WHAT YOU HAVE TO DO:
Everything from the line containing "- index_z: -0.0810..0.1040" through the line containing "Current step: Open" in the listing below should be copied exactly, and nothing more.

DATA SECTION:
━━━━━━━━━━━━━━━━
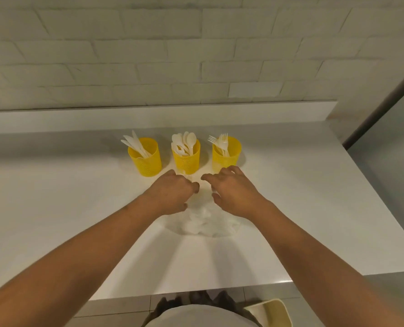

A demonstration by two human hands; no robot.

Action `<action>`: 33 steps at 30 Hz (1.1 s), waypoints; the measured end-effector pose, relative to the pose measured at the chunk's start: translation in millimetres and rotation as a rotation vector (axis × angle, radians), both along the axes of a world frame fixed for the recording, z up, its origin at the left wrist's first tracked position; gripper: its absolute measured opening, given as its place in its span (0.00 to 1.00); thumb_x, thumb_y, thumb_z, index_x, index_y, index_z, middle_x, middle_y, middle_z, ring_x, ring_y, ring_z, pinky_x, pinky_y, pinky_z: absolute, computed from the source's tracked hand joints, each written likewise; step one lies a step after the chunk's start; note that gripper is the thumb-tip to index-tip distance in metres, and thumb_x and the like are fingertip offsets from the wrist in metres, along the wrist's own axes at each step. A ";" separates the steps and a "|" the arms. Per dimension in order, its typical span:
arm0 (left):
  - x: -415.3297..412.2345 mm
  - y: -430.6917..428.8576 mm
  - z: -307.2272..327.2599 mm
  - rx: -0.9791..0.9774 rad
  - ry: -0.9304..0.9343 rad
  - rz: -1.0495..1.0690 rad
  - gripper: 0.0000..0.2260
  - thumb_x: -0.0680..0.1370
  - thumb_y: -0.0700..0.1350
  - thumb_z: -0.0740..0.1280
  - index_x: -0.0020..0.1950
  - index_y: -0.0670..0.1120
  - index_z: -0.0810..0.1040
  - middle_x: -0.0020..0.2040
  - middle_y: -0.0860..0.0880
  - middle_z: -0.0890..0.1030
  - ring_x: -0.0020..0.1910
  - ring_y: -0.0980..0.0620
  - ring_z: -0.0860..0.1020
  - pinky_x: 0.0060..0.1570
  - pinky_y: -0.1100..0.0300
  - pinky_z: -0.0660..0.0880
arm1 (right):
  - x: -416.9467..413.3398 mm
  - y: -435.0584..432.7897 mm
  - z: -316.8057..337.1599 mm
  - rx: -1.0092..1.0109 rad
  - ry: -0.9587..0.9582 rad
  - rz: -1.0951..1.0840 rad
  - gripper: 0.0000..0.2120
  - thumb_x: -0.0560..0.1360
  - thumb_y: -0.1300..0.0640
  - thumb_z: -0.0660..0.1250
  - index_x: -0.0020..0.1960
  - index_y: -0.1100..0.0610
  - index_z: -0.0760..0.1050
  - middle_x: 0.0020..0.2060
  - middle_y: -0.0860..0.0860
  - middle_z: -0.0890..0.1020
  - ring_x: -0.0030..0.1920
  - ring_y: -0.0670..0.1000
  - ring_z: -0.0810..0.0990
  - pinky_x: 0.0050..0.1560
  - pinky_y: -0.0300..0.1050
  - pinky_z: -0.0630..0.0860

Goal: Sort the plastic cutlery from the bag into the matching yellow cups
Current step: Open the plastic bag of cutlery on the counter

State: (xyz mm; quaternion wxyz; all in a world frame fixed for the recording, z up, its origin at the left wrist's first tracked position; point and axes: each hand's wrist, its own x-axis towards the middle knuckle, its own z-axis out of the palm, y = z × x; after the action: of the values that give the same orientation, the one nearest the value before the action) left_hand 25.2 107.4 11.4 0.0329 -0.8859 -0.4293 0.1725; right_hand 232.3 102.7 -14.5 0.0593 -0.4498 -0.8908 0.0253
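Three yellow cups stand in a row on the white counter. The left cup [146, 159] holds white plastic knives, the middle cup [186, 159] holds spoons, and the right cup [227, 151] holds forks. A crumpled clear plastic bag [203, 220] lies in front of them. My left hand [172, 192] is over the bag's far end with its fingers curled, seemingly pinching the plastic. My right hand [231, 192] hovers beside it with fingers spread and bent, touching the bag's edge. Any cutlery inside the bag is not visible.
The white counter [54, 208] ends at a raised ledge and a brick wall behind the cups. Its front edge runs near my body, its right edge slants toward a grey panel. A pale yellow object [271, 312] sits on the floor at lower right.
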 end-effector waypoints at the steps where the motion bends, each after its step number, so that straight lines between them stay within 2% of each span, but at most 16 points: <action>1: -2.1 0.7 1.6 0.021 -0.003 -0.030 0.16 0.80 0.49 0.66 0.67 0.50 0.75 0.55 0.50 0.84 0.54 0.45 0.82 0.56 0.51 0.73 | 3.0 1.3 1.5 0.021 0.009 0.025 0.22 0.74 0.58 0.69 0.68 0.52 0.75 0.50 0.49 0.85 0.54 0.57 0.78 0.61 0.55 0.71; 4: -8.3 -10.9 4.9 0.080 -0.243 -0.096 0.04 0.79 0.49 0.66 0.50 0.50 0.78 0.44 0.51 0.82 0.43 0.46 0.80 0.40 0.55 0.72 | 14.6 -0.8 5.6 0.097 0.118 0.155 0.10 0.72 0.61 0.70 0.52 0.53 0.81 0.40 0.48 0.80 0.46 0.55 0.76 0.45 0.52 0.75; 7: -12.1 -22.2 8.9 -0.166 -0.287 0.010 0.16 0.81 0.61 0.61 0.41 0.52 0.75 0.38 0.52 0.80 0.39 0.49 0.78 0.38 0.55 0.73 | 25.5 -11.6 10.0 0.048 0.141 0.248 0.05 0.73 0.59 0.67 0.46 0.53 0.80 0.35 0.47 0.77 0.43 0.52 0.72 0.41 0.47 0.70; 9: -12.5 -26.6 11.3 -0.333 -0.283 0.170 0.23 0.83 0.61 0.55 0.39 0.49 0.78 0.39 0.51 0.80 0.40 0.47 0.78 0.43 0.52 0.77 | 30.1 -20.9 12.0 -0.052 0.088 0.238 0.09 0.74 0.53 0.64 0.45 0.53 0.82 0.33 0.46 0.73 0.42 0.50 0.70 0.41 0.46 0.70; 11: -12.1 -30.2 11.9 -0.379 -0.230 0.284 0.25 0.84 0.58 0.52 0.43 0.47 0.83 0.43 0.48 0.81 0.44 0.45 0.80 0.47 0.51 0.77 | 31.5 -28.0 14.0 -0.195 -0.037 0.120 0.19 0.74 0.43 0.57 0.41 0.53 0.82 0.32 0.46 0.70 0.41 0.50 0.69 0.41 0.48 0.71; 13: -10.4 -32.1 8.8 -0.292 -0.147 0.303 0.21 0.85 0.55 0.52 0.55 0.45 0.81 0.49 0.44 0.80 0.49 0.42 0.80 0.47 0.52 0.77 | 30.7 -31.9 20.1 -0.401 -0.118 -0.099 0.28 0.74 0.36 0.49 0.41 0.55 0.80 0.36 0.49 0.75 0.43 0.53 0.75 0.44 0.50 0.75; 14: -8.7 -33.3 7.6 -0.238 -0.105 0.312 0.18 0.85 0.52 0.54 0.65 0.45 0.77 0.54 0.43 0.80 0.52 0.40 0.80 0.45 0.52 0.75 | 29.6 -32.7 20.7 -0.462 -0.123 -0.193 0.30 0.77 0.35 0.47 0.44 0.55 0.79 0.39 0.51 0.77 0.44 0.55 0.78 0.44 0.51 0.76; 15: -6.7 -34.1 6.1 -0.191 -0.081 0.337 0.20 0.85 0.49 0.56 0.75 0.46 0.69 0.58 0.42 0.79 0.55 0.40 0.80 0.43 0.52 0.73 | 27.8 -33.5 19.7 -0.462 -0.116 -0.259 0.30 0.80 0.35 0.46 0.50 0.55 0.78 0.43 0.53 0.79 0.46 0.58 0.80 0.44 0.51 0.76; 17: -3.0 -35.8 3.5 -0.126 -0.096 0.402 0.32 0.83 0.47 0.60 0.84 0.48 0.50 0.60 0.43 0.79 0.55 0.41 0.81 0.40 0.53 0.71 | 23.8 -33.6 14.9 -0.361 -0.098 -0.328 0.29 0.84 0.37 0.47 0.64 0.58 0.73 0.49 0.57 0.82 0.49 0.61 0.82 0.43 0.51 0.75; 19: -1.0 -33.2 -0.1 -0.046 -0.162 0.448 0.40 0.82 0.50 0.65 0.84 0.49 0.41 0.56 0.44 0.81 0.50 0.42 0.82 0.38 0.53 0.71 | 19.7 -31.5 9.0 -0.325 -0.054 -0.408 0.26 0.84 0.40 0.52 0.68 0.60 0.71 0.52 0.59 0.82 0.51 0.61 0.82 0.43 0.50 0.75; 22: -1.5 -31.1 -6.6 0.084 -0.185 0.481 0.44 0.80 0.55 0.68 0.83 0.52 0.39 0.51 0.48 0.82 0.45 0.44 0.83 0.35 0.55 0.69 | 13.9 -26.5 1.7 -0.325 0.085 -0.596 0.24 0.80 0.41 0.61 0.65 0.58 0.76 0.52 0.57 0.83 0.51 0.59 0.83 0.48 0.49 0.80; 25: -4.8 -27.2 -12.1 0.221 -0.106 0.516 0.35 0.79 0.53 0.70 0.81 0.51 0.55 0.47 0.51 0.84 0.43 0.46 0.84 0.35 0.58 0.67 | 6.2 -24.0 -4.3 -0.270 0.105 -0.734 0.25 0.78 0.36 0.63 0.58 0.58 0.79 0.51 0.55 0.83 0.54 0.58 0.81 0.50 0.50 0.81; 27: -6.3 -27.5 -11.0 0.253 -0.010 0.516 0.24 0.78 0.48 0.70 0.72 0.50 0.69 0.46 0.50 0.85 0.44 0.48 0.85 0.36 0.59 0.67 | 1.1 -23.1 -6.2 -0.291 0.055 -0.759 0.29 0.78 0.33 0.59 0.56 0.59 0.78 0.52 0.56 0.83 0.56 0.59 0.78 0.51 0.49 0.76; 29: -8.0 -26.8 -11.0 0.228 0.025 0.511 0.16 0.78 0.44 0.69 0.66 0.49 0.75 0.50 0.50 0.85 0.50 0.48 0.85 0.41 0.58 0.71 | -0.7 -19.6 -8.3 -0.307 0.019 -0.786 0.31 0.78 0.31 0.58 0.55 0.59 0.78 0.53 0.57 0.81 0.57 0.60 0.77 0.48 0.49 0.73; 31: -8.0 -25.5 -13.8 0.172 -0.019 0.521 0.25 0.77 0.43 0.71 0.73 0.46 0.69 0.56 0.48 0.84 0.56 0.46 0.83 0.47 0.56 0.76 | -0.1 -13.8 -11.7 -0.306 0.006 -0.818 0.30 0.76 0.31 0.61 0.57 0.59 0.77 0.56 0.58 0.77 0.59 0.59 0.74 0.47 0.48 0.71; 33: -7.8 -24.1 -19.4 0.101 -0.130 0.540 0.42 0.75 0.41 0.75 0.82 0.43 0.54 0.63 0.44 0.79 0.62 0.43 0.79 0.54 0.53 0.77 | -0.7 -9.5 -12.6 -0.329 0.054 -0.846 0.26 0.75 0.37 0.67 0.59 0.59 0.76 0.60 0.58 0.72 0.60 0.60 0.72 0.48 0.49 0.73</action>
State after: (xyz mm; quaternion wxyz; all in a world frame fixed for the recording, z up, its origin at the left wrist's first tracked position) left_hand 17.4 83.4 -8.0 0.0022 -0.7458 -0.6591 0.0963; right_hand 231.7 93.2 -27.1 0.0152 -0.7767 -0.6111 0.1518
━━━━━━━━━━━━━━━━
REPLY TO THE EXERCISE:
  - index_z: -0.0810..0.1040
  - middle_x: -0.0020..0.2040
  - middle_y: -0.0860..0.0880
  - middle_z: -0.0890..0.1030
  - ring_x: -0.0020..0.1910
  - ring_y: -0.0980..0.0620
  - ring_z: -0.0860..0.1020
  - pinky_x: 0.0060..0.1570
  - pinky_y: -0.1100..0.0300
  - pinky_z: -0.0660..0.0880
arm1 (right):
  - x: -416.9467..413.3398 mm
  - y: -435.0584..432.7897 mm
  - z: -316.8057..337.1599 mm
  - rx: -1.0092..1.0109 rad
  - ry: -0.9587..0.9582 rad
  - rz: -1.0951..1.0840 rad
  - gripper: 0.0000..0.2120
  - thumb_x: -0.0560..0.1360
  - thumb_y: -0.1300..0.0640
  - thumb_z: -0.0660..0.1250
  - index_x: -0.0020..0.1960
  - index_y: -0.1100..0.0610
  - index_z: -0.0760..0.1050
  - middle_x: 0.0020..0.2060
  - middle_y: -0.0860..0.0860
  - middle_z: -0.0890..0.1020
  - ring_x: -0.0030..0.1920
  - ring_y: -0.0670..0.1000
  - ring_z: -0.0810..0.0990
  - pinky_x: 0.0050..0.1560
  - pinky_y: -0.0300..0.1050
  - pinky_z: -0.0630..0.0860

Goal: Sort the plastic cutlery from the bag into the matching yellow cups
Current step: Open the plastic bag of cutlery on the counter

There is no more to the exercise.